Все суетились вокруг меня, разворачивали на мокром тротуаре носилки. Но эта возня скользила мимо сознания.
— Час назад, слышите? На Ленинградском шоссе, — продолжал Брагин. — Он ехал в джипе «Шевроле». Как всегда, сзади была охрана — тоже на двух внедорожниках. Их обогнал КамАЗ. Встал пересёк трассы, как здесь, у нас. Из крытого кузова открыли огонь. Предположительно, работали два автомата. Никита Зосимович погиб на месте, два телохранителя — тоже. Остальные ранены и доставлены в «Склиф». Некоторые из них во время транспортировки успели да показания…
Врач уже отгонял Брагина. Фельдшер прямо на улице делал мне уколы. Два милиционера держали меня, чтобы не упал. Я проклинал себя за слабость, но ничего не мог поделать. Надо было срочно переливать кровь.
— Это совершенно точные сведения?
Я изо всех старался выпрямиться, побороть головокружение, но никак не мог. Видимо, рана в плечо оказалась серьёзной.
— Точные, конечно, — заверил Роман. — С ним всё, Прохор Прохорович! Ни о чём не беспокойтесь. Скажите, что Андрею передать. Может, в Москву, семье сообщить?
— Да, обязательно! У меня дома мать и брат. Скажите, что ничего страшного…
Язык мой одеревенел, как от наркоза. Шляпа упала в снег, и Брагин поднял её, сунул в карман моего пальто. Потом врач и милиционеры положили меня на носилки. Стало заметно легче.
— Пока не надо Андрею о сегодняшней встрече говорить. Онсказал, что сам даст о себе знать. Только пусть в клинику больше никто не приезжает…

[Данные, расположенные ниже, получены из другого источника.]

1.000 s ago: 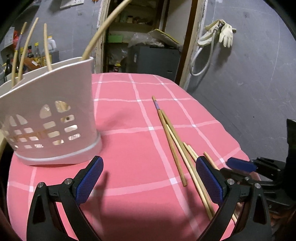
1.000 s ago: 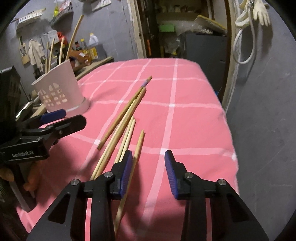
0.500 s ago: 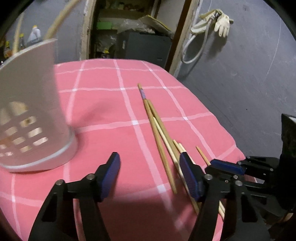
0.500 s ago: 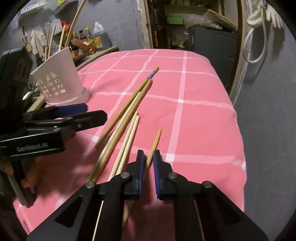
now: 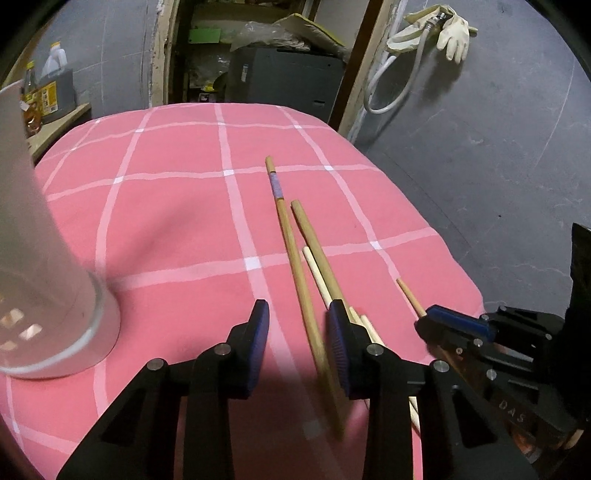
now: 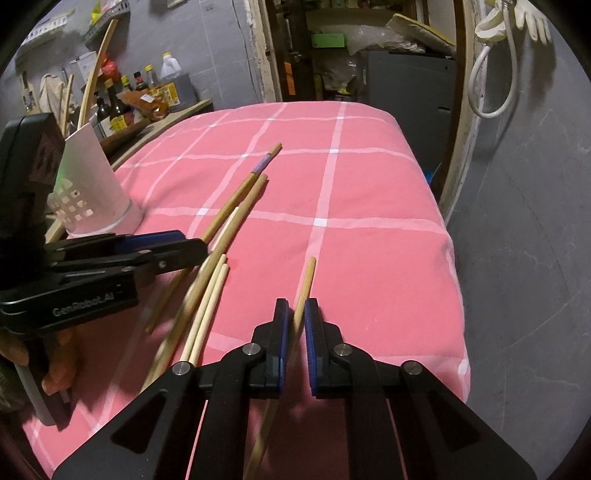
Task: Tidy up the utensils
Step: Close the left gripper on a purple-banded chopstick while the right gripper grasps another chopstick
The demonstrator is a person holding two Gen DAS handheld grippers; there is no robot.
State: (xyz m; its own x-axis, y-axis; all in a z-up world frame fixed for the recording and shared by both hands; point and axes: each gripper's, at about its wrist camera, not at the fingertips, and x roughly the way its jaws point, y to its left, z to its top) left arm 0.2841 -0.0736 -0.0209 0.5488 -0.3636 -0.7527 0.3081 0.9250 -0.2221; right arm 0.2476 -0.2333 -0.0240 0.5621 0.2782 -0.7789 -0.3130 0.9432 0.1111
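Note:
Several wooden chopsticks lie on the pink checked tablecloth [image 5: 166, 221]. The long chopstick with a purple band [image 5: 286, 221] runs between the jaws of my left gripper [image 5: 297, 332], close to the right pad. Those jaws are closing and do not clamp it. A thicker stick [image 5: 314, 236] and thinner ones lie just right of it. My right gripper [image 6: 295, 321] is shut on a single chopstick [image 6: 307, 280] lying apart at the right; it shows too in the left wrist view [image 5: 454, 325]. The white perforated utensil holder [image 5: 37, 258] stands at the left.
Beyond its right edge the table [image 6: 454, 258] drops to a grey floor. Bottles [image 6: 147, 92] crowd a shelf behind the holder [image 6: 92, 192]. A dark cabinet [image 5: 288, 77] stands past the far edge, and a glove [image 5: 452, 33] hangs with a hose on the wall.
My left gripper has moved right, away from the holder and over the chopsticks, and its jaws have narrowed around the banded one. The right jaws have closed on the single chopstick.

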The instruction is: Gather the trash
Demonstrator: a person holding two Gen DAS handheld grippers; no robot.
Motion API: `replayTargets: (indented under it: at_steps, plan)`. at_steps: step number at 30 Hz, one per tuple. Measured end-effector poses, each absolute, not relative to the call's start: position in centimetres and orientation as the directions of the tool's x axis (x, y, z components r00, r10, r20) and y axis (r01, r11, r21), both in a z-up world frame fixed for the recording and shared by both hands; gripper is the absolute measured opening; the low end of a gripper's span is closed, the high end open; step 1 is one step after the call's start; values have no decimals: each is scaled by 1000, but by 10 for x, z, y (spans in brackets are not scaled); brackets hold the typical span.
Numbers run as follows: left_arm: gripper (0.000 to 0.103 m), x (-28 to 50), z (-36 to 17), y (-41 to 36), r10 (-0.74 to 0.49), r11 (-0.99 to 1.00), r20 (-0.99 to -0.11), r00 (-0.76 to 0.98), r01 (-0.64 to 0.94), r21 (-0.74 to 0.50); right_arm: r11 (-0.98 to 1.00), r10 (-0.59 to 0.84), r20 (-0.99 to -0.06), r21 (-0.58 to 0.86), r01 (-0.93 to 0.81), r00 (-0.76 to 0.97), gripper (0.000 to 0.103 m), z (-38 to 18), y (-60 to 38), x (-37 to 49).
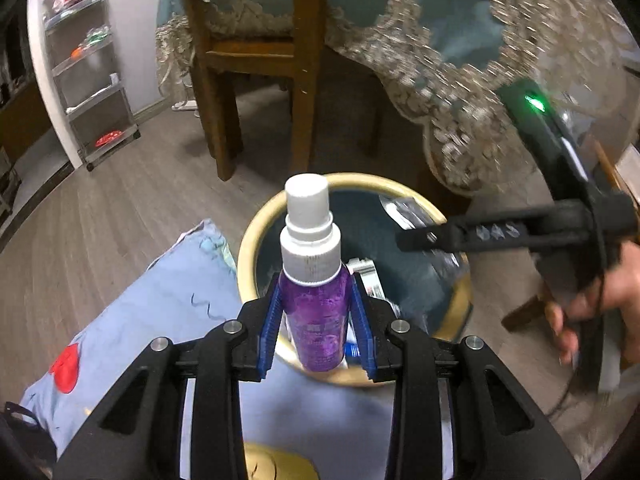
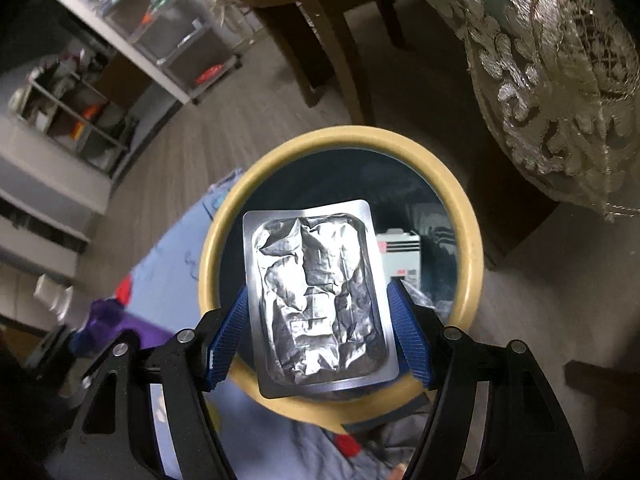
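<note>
Since my left tongs point(image 1: 316, 312) pinch the purple spray bottle point(image 1: 314, 300) right above the yellow-rimmed bin point(image 1: 256, 224), I'd just let it drop straight in, and over on my right tongs point(image 2: 318, 320), clamped on the foil blister pack point(image 2: 316, 300) above that bin point(image 2: 472, 248), same deal, centre it first so it clears the rim.

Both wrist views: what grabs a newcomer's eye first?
In the left wrist view, the purple spray bottle with its white cap stands upright between the left gripper's blue pads, over the near rim of the yellow-rimmed bin. In the right wrist view, a crinkled silver foil pack sits between the right gripper's pads, right above the bin's dark opening. Some packaging already lies inside the bin.
</note>
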State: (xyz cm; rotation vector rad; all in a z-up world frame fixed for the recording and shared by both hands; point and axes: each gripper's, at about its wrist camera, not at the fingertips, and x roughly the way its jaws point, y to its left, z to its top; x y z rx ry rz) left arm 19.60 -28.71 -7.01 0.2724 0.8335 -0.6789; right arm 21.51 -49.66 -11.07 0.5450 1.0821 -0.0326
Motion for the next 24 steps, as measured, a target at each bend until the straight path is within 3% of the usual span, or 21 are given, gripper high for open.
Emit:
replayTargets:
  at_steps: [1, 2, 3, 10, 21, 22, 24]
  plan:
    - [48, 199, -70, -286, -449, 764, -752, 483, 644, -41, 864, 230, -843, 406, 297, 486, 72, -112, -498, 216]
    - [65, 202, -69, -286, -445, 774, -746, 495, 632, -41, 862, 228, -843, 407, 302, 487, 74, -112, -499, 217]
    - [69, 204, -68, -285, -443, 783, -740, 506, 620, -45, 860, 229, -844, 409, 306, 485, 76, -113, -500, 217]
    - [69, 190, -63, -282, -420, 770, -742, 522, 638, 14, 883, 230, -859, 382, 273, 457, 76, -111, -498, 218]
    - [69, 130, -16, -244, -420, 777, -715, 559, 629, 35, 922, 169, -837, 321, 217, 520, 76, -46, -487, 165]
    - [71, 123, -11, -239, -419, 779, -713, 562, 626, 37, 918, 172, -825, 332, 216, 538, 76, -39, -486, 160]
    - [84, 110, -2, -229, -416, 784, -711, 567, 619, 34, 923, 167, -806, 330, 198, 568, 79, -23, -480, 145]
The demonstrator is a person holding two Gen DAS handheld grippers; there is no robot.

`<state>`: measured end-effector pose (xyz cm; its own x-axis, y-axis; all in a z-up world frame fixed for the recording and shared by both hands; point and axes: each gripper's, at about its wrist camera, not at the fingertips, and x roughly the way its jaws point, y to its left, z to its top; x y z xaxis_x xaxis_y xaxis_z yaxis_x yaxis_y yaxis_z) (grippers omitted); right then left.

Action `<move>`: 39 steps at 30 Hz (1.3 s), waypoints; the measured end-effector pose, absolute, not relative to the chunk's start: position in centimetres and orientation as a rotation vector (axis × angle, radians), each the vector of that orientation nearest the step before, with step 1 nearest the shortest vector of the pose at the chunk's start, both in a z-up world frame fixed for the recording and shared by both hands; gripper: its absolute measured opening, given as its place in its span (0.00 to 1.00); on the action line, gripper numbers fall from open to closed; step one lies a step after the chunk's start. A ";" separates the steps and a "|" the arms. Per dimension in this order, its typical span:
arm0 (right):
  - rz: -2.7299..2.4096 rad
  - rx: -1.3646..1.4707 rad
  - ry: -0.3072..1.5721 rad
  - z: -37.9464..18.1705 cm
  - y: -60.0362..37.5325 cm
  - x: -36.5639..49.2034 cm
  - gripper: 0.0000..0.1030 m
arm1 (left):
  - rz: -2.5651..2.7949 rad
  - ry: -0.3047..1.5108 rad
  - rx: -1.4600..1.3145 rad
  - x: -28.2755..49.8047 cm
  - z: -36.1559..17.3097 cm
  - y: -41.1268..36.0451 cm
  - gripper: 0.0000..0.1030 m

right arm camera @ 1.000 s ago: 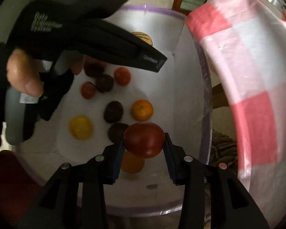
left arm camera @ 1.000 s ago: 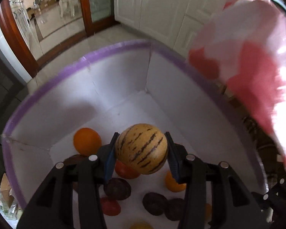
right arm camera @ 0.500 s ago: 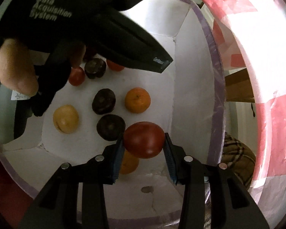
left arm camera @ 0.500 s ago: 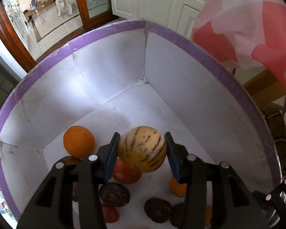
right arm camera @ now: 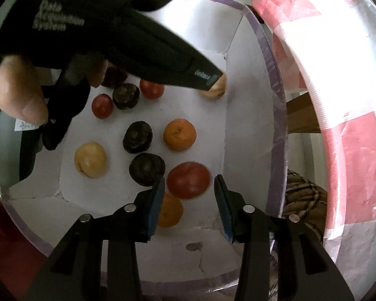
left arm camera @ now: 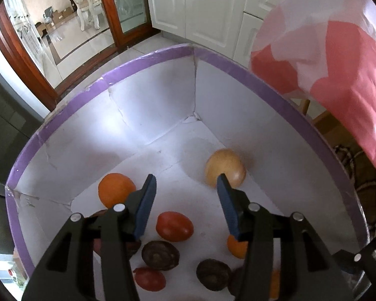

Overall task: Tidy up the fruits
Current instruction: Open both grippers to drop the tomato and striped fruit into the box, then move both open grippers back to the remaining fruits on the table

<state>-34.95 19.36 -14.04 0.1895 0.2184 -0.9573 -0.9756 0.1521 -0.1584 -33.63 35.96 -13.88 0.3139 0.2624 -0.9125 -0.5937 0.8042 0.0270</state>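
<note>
Both grippers over box point(left arm camera: 275, 80): left gripper point(left arm camera: 185, 193) opening, empty; right gripper point(right arm camera: 189, 188) parted (tomato point(right arm camera: 188, 180) loose between pads). Tomato soft, smooth; hold sides gently.

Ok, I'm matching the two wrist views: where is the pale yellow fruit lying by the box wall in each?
Left wrist: the pale yellow fruit sits right of centre, near the right wall, just past the left gripper, whose empty jaws are opening.
Right wrist: top centre, mostly hidden behind that gripper's tip.
Shared landmark: the far corner of the box, with the fruit close to it.
</note>
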 end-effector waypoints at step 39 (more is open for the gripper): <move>0.848 -0.266 0.316 11.5 -4.4 -26.8 0.84 | 0.459 0.580 -0.244 -22.7 11.2 21.3 0.98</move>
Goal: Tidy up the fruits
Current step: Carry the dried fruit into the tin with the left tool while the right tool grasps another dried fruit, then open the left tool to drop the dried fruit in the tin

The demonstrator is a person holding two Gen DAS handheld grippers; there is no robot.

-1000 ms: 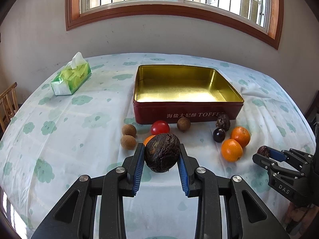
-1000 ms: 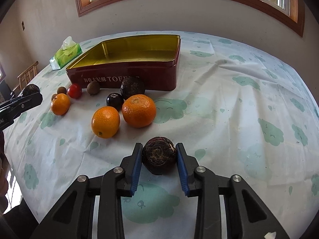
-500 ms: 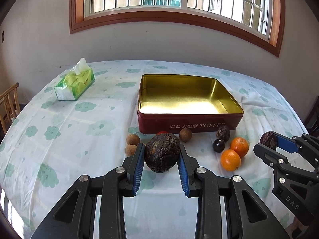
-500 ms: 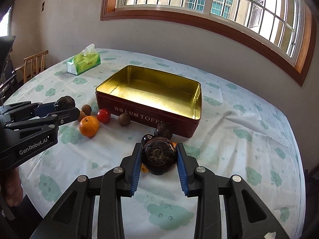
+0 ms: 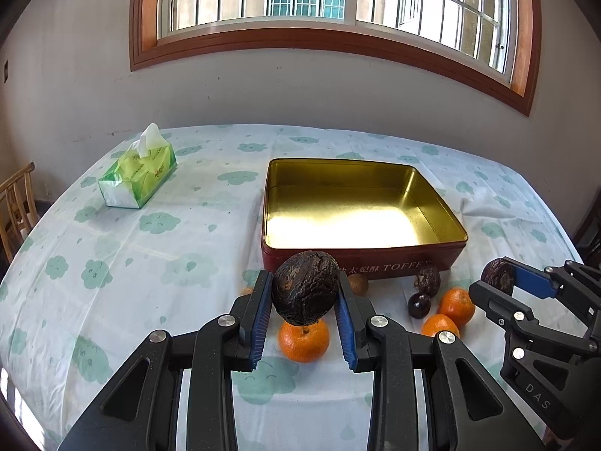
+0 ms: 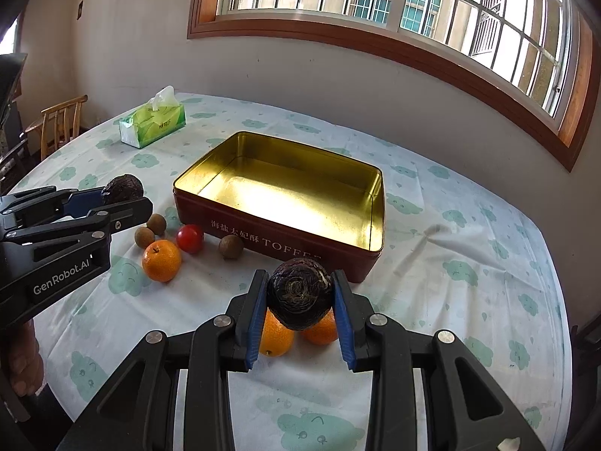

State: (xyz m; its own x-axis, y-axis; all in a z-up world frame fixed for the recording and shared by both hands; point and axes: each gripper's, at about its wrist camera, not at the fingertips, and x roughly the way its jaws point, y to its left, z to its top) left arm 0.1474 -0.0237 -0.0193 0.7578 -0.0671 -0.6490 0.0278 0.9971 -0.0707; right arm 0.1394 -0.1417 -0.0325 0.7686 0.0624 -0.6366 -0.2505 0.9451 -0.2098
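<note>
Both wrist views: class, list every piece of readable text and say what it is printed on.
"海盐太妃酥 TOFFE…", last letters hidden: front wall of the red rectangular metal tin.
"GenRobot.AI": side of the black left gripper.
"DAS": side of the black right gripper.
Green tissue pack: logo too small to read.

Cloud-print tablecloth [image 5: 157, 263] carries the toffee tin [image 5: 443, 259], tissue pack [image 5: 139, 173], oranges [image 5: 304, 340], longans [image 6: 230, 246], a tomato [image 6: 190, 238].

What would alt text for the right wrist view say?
The right gripper, jaws closed on a wrinkled dark fruit, is raised over two oranges near an empty gold-lined toffee tin. At left, the left gripper holds a similar fruit above more fruit on the tablecloth.
</note>
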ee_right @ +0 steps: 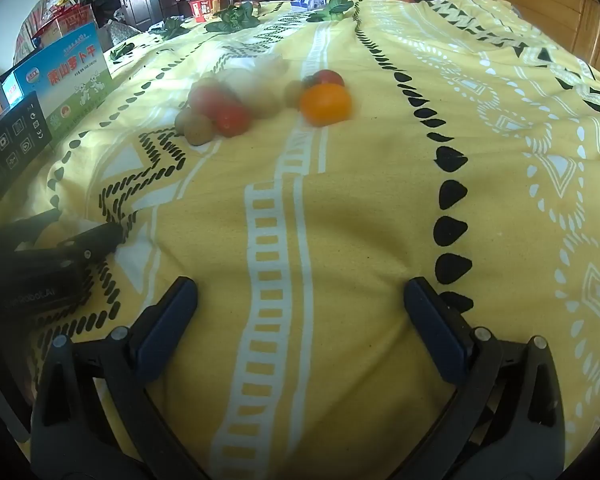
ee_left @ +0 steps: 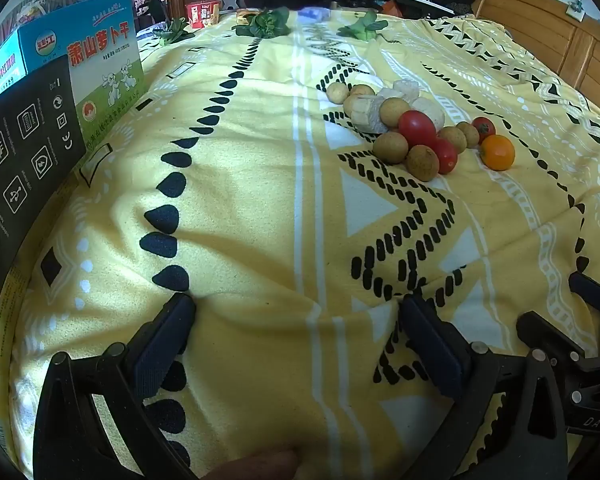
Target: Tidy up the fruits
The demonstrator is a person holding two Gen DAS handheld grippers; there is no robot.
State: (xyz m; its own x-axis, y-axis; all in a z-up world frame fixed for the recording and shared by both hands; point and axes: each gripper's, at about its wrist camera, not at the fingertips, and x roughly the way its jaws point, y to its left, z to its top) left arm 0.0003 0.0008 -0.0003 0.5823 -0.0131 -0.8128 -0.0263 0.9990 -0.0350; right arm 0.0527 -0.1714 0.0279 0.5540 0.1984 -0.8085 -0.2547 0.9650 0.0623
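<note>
Toward the far middle of the yellow bedspread (ee_left: 260,208) the fruit pile (ee_left: 416,132) was clustered, while the left gripper (ee_left: 296,308) and right gripper (ee_right: 300,292) were held spread, nothing gripped

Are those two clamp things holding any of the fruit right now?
No. The left gripper and right gripper are both open with only cloth between their fingers; the fruit pile lies untouched ahead.

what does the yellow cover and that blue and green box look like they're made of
The yellow cover looks like soft woven or brushed fabric, matte: it creases and has a fuzzy grain. The blue and green box looks like printed cardboard, slightly glossy, with sharp folded edges.
</note>
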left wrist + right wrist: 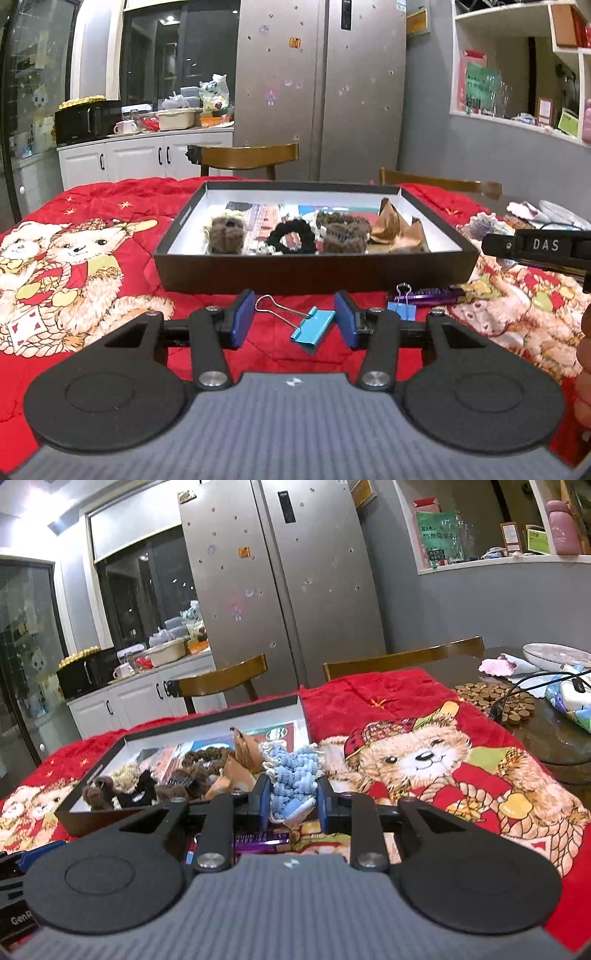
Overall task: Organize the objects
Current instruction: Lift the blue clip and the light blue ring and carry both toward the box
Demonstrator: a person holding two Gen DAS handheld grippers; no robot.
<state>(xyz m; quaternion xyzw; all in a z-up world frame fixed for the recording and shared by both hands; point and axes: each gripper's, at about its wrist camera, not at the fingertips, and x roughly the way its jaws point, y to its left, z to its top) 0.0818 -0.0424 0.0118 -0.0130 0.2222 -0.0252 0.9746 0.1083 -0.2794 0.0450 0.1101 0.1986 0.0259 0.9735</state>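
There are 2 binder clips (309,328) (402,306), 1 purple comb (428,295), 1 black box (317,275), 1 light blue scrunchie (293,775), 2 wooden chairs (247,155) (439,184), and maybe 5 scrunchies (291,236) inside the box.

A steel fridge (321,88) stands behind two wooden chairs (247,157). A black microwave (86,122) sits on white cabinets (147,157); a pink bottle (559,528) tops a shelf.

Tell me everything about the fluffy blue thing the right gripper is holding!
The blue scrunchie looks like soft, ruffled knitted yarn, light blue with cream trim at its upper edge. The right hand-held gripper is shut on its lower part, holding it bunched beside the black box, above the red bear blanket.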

— Само собой! Ладно, сделаем. — Роман шёл рядом с носилками к машине.
А я наслаждался покоем, холодным воздухом, который пах деревней и снегом. И всё-таки чувствовал, что не сказал Брагину самое главное. А что? Ковьяр погиб — это уже точно. Его убрали, скорее всего, те, кто не хотел иметь проблемы ни с Дарьей Ходза, ни со спецслужбами. Его просто не допустили в Петербург. Захваченный Никита Зосимович становился настолько опасным для авторитетов, в том числе и зарубежных, что они поспешили перерезать эту верёвочку. А то по ней мы вышли бы на влиятельные структуры преступного мира России, Европы, Америки, Азии.